**Exercise:** Transcribe exactly the lines that fall between the one holding "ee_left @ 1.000" and the one holding "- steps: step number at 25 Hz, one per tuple", inclusive, from the entries below.

[Data entries]
——————————

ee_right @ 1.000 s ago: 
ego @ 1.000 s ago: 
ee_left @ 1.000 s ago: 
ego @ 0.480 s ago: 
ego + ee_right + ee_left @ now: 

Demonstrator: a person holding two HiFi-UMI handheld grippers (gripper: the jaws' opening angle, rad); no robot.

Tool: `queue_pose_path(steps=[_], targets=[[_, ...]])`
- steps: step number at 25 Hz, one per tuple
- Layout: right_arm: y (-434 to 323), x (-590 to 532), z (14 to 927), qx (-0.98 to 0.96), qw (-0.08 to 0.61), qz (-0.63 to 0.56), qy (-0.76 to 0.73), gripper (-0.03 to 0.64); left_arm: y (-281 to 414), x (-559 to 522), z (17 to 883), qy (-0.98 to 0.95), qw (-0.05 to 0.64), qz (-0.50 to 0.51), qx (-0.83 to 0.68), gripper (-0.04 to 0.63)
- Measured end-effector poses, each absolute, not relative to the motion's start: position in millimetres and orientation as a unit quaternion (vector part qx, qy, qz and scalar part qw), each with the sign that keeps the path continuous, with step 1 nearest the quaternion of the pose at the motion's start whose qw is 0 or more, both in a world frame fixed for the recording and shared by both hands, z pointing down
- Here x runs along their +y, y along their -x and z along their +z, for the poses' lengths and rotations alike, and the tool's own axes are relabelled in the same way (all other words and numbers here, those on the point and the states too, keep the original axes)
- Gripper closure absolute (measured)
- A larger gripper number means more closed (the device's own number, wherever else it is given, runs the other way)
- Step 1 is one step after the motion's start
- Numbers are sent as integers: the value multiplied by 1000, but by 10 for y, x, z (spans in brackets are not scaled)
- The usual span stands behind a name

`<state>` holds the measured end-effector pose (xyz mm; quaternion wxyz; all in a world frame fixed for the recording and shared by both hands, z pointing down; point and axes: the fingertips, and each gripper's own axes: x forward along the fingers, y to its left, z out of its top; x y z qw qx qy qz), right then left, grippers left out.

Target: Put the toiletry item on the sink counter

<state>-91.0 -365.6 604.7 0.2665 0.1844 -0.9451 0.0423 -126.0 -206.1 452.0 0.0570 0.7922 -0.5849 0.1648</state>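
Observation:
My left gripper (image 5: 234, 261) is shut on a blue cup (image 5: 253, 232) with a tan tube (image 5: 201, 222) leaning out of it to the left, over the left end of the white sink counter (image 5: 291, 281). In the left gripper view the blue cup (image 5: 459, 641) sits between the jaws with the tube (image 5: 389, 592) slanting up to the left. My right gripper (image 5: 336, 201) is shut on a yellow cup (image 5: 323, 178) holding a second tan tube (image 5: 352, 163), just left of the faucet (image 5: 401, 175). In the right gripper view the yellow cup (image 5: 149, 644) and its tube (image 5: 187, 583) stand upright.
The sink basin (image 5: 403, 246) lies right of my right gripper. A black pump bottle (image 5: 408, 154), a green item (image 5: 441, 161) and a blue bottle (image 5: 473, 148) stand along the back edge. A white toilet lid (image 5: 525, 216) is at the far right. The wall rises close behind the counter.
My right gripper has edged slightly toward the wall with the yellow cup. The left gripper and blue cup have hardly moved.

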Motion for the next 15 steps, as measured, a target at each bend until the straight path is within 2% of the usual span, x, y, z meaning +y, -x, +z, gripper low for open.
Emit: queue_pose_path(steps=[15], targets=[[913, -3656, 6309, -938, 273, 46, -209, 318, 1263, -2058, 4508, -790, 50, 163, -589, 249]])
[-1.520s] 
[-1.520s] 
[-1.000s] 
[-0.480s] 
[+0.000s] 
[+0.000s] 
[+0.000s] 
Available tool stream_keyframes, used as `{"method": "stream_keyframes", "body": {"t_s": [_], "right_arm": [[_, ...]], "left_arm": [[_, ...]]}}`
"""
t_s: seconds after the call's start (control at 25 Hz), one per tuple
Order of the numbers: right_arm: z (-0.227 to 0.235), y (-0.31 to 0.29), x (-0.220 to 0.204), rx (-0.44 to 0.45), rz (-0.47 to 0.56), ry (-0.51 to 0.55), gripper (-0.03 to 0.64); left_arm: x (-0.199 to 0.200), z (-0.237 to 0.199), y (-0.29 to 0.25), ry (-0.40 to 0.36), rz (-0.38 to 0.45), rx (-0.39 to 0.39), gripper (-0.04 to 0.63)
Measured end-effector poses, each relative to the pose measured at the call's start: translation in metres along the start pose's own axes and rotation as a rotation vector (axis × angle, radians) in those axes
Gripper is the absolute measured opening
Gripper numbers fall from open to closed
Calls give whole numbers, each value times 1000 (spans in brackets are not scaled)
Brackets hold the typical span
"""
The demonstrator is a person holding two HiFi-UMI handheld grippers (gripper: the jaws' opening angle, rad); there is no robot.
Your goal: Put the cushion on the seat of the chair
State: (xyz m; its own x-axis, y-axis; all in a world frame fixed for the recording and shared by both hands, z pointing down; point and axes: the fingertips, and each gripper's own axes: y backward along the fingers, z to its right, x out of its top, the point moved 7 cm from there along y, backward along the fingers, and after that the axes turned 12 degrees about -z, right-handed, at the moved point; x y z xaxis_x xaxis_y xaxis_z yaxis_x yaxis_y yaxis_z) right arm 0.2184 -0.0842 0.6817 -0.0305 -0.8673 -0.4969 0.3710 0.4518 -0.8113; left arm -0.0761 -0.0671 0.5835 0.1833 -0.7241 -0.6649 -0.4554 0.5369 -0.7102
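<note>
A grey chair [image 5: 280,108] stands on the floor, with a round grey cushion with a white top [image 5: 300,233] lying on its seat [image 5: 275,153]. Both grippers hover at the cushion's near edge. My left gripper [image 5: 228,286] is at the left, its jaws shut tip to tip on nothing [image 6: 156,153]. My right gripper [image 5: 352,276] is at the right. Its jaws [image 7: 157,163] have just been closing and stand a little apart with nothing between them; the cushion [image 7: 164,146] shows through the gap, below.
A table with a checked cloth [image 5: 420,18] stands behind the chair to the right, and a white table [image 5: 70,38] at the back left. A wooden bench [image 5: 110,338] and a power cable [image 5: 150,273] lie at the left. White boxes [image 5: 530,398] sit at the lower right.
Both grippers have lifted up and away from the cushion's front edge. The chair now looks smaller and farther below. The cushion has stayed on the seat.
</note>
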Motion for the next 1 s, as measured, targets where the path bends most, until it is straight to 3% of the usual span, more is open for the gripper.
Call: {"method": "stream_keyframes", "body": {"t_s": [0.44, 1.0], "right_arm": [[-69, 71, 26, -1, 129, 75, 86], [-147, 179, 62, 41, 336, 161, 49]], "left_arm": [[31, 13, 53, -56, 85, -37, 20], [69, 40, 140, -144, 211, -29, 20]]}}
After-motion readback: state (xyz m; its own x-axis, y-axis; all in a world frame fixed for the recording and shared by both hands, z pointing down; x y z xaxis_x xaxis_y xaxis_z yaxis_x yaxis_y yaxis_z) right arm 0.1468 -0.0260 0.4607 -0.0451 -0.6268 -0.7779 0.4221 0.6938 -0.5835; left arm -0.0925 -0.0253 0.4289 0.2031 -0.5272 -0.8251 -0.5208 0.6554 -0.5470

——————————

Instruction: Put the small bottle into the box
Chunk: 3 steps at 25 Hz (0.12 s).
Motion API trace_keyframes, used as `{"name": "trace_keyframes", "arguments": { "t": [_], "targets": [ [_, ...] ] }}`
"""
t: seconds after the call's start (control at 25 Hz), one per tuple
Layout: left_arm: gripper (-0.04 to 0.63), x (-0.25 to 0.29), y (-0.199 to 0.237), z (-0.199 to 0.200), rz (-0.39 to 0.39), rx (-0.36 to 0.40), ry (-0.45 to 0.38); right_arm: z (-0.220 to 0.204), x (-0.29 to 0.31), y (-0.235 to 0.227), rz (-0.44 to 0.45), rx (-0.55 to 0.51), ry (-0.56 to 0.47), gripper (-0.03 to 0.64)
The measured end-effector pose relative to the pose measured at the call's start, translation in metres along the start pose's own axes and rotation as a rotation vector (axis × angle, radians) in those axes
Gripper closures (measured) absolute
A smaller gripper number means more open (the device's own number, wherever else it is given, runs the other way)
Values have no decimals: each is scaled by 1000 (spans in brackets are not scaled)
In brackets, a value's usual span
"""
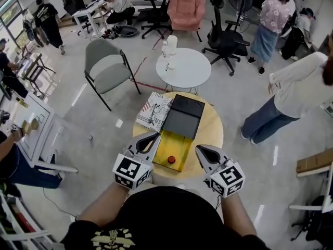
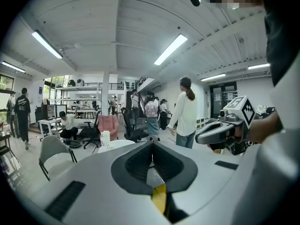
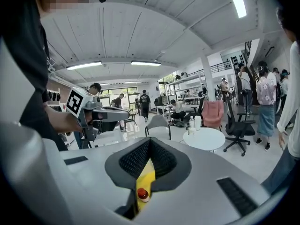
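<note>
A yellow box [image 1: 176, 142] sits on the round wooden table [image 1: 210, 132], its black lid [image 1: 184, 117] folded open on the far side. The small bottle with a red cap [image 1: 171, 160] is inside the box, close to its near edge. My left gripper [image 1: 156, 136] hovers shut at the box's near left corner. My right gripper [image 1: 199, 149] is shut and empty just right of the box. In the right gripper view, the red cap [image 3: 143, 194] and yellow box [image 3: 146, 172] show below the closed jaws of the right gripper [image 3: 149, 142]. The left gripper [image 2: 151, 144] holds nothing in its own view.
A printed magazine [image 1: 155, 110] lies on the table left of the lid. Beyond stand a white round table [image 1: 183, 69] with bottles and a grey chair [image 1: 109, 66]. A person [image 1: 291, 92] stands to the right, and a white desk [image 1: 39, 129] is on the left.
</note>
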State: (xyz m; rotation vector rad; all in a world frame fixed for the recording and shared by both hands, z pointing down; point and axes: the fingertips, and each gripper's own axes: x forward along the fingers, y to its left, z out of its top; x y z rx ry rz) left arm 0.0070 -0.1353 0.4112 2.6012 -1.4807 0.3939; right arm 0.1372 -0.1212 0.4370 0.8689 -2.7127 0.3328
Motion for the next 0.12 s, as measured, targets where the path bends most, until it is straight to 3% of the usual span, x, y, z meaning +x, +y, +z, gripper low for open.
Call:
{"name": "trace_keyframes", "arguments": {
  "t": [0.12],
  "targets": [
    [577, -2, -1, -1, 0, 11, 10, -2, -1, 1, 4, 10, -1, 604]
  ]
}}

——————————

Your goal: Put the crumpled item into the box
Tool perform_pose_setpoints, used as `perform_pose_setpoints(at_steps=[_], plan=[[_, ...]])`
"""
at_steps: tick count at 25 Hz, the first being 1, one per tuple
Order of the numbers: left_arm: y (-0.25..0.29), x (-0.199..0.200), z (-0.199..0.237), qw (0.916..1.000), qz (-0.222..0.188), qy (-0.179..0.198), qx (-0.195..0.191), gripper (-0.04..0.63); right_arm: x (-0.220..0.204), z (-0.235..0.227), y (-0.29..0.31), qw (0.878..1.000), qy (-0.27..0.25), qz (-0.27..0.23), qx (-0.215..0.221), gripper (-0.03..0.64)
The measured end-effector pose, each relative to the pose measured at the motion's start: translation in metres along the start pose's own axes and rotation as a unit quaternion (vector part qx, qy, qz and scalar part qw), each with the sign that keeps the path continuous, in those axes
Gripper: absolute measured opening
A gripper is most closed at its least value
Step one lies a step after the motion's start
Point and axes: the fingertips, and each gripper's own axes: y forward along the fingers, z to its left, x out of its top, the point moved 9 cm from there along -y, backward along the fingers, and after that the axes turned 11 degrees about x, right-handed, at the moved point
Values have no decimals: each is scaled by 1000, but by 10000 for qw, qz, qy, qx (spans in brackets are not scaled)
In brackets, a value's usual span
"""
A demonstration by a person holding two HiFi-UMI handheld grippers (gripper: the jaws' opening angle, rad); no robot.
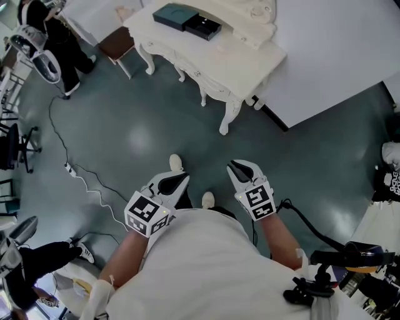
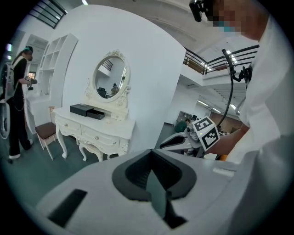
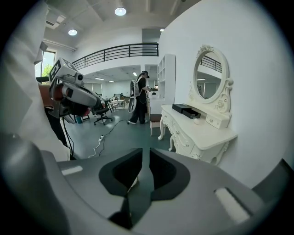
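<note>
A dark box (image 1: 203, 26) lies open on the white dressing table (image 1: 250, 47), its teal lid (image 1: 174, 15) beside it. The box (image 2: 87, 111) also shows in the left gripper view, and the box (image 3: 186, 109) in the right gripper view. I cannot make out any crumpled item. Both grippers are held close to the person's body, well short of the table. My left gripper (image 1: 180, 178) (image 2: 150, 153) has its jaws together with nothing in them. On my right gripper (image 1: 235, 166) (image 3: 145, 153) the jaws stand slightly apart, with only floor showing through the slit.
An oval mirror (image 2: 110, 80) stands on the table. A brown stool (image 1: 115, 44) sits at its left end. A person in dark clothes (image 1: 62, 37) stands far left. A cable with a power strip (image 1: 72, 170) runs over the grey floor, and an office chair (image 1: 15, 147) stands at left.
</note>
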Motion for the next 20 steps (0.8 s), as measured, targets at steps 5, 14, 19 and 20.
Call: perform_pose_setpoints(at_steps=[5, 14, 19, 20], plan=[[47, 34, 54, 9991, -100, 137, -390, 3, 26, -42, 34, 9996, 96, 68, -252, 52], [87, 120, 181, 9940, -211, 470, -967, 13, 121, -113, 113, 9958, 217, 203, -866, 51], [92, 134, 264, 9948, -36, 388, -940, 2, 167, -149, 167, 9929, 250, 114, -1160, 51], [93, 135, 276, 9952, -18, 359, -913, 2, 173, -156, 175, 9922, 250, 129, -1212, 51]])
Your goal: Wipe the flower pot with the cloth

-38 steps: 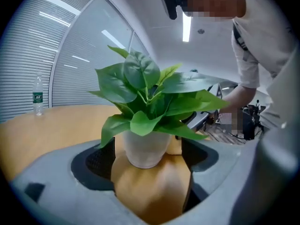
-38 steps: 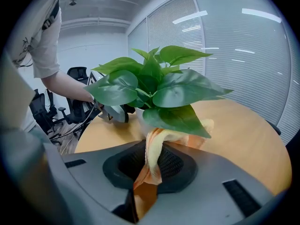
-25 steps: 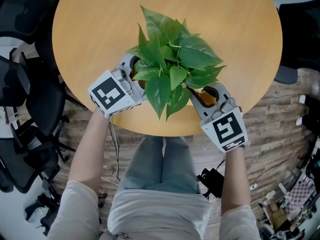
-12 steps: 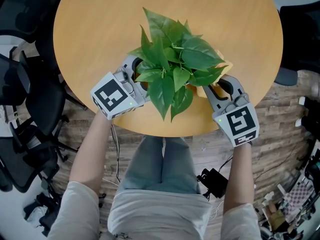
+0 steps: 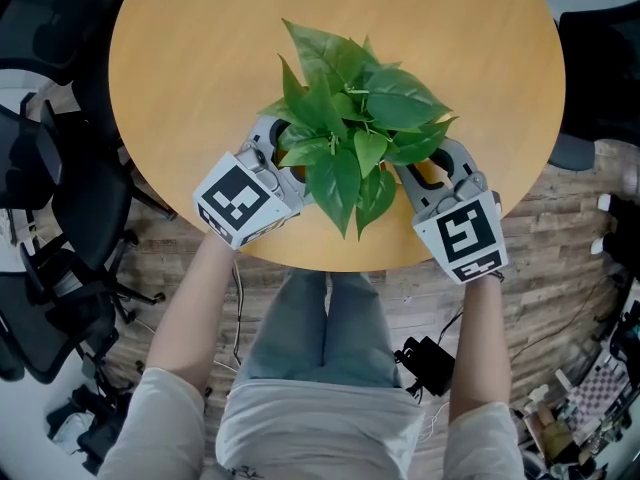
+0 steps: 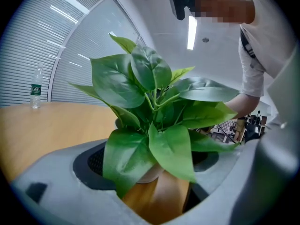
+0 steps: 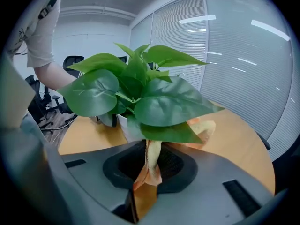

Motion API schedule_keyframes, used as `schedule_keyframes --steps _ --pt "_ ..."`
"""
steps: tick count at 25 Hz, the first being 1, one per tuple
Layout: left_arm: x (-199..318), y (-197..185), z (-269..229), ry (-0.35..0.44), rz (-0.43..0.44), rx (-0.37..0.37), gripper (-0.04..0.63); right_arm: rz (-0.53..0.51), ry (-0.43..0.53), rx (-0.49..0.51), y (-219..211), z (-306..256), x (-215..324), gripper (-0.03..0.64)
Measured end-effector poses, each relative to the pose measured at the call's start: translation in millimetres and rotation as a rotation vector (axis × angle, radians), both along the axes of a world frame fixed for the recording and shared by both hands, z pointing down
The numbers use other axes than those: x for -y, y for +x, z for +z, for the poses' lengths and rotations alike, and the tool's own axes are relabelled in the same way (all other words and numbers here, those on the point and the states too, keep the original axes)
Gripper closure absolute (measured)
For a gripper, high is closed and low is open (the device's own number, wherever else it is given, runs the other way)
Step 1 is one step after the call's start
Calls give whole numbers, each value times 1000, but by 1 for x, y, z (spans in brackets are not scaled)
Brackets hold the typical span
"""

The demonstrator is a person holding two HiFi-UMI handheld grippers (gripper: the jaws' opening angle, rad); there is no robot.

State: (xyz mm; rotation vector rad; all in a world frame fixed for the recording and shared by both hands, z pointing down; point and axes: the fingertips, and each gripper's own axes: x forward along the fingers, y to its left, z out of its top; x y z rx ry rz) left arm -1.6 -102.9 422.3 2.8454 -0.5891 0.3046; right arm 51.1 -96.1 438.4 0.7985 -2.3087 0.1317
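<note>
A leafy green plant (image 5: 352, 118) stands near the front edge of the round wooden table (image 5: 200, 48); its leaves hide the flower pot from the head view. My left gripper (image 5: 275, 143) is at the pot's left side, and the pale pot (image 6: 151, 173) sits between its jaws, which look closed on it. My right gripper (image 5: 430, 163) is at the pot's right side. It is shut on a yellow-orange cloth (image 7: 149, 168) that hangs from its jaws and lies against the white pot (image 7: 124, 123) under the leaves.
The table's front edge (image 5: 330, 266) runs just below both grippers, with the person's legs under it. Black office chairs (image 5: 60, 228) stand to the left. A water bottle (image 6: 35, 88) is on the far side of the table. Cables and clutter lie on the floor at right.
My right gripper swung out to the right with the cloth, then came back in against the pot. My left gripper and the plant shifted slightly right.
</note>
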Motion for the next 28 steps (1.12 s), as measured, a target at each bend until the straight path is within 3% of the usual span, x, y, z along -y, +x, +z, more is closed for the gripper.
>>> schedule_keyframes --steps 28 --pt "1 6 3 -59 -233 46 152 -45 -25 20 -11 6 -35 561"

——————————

**Solved exercise:**
ee_left @ 1.000 s ago: 
ego @ 0.480 s ago: 
ego + ee_right + ee_left @ now: 

Demonstrator: a person holding two HiFi-UMI handheld grippers (gripper: the jaws' opening angle, rad); no robot.

Tool: `queue_pose_path(steps=[_], targets=[[_, ...]])`
- steps: step number at 25 Hz, one per tuple

There is no more to this exercise.